IBM Aspera Proxy also supports load balancing, high availability, and flexible security policies. It consolidates FASP transfers in and out of a corporate network and enables precise control over which users can initiate transfers with remote Aspera transfer servers. With Proxy support built into all Aspera desktop and browser-based transfer clients, its configuration and use is straightforward for all your users.

IBM Aspera Proxy supports both forward (outbound) and reverse (inbound) proxy modes, allowing FASP transfers to be initiated by users who are either inside or outside the corporate network.

Forward Proxy

Forward proxy provides a secure way for users behind company network firewalls to initiate requests for FASP transfers of files that are on servers outside the firewall. It addresses the following customer use cases:

  • Limited-use Internet access: Your enterprise has security requirements that prevent you from deploying IBM Aspera Enterprise Server (or IBM Aspera Connect Server) inside your DMZ. Organizations often limit general Internet access for their employees, which can affect the FASP protocol even if used for legitimate business needs. IBM Aspera Proxy provides secure access to the Aspera transfer servers residing outside of your corporate network without exposing users’ IP addresses. It also enforces strict user authentication for Aspera clients that initiate connections to the outside servers.
  • Consolidation and control of FASP transfers: If you are an IT systems manager and want to establish better control and security around FASP transfers that your internal users initiate, IBM Aspera Proxy can fulfill your requirements without impeding the users’ experience. It provides a single point through which all FASP transfers flow in and out of your corporate network, hiding internal clients’ IP addresses and allowing you to control which users can initiate FASP transfers, without slowing down the speed of the transfers.

Reverse Proxy

Reverse proxy provides a secure way for users outside company network firewalls to initiate requests for FASP transfers from servers inside the firewall. It addresses the following customer use case:

  • Trusted partners need access to files on your servers: Customers want to allow users outside their company firewall to initiate FASP transfers to and from servers inside the company network.

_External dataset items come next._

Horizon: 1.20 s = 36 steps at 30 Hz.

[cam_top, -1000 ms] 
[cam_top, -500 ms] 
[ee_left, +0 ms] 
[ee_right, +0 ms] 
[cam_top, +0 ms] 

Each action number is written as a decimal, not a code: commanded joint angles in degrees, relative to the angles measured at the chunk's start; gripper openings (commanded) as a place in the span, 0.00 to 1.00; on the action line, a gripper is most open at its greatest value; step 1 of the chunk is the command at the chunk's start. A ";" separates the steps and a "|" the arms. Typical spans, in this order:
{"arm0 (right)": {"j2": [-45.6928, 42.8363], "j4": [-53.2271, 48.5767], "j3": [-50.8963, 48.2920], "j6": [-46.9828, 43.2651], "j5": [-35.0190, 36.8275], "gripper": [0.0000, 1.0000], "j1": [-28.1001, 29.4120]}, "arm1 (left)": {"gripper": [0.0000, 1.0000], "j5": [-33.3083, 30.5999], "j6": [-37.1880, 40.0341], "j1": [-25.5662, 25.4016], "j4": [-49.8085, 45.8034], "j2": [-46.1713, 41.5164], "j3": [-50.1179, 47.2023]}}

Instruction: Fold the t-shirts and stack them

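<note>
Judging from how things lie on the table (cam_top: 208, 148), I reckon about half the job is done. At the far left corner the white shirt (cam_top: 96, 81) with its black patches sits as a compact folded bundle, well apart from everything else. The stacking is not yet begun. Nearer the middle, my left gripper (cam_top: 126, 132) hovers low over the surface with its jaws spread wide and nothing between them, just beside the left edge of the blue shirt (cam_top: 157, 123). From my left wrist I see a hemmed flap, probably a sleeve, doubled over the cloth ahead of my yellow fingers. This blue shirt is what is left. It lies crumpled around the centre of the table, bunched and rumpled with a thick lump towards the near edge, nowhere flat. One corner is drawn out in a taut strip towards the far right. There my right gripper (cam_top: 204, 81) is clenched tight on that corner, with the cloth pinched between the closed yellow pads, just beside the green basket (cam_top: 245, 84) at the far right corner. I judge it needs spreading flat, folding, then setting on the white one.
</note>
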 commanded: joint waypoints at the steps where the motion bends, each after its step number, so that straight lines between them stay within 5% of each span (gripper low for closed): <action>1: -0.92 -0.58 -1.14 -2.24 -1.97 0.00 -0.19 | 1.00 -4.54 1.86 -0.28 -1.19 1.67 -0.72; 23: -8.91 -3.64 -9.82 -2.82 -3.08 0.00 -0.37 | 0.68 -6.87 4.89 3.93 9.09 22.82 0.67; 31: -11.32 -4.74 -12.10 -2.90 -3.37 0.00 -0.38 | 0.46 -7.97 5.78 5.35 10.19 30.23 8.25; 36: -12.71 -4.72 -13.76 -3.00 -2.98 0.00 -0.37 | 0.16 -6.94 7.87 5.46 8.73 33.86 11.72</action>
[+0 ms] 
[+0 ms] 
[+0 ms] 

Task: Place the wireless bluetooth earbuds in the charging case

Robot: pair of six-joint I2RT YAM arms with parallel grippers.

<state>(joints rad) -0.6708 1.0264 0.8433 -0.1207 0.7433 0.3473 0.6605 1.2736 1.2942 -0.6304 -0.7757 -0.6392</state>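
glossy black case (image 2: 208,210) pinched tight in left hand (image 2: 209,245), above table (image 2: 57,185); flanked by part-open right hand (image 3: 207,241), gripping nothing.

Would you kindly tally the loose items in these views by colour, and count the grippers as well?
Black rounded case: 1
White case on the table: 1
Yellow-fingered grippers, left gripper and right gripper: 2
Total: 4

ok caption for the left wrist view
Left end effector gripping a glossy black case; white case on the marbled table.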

Reverse proxy is usually deployed inside a DMZ, on top of a Linux-based server. Multiple proxy instances can also be launched on a server cluster, behind an enterprise-grade load balancer, forming a high-availability solution. Reverse proxy currently employs the same security model as IBM Aspera Enterprise Server and Connect Server, based on the SSHD service. As a result, no changes are needed on the client side. Once authenticated, the proxy server invokes one program: ascp_rproxy, which is in charge of bidirectional forwarding of SSH control traffic and FASP (UDP) traffic between the client and the internal server.

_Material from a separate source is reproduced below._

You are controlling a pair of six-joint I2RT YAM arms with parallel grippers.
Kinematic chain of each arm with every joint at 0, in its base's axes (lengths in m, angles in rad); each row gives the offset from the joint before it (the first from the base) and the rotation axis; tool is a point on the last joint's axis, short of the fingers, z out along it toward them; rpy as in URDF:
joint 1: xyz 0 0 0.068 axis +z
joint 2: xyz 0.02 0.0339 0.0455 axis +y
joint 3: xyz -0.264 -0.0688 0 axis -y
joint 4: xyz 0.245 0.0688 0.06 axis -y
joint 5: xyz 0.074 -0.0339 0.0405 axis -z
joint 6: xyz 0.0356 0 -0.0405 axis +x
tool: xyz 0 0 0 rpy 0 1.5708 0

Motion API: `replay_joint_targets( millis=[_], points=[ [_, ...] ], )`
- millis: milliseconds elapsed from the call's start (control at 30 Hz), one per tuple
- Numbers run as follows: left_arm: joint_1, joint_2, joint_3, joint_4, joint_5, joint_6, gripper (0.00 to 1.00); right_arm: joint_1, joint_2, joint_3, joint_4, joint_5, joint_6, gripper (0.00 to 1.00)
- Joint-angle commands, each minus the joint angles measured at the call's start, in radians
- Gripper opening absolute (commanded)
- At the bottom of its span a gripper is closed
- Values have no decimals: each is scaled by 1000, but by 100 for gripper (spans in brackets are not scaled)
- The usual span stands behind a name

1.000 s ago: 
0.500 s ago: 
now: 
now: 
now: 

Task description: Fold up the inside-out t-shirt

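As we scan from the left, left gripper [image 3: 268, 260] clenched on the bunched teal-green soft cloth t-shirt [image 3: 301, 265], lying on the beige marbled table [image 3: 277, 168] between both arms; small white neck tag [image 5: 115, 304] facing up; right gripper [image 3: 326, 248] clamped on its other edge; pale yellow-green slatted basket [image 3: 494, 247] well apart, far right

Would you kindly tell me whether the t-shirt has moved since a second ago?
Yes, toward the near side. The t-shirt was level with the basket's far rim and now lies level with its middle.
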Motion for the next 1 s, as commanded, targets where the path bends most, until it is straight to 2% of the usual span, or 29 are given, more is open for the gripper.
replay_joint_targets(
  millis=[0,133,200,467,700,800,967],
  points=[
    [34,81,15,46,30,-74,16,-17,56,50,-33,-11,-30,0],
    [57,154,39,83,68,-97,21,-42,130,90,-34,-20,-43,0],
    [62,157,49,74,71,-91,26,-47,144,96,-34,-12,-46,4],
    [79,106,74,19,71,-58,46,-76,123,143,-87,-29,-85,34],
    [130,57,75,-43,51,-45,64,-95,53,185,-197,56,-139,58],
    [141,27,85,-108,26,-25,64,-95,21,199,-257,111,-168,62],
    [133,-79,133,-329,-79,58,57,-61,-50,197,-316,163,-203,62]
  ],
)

The ascp_rproxy program maintains an SSH connection with the ascp client when it’s invoked by the SSHD service. A second SSH connection is set up between the proxy server and the internal Enterprise Server instance by virtue of a pre-installed SSH key. It then bridges the two SSH connections, by forwarding incoming data from one connection to the other, in both directions. In order to forward FASP (UDP) traffic, the ascp_rproxy program proxy server sets up a dynamic network address translation (DNAT) rule using the Linux iptables kernel module. Since UDP traffic forwarding is done using the Linux iptables kernel module, high-speed packet forwarding can be achieved without any reduction in speed.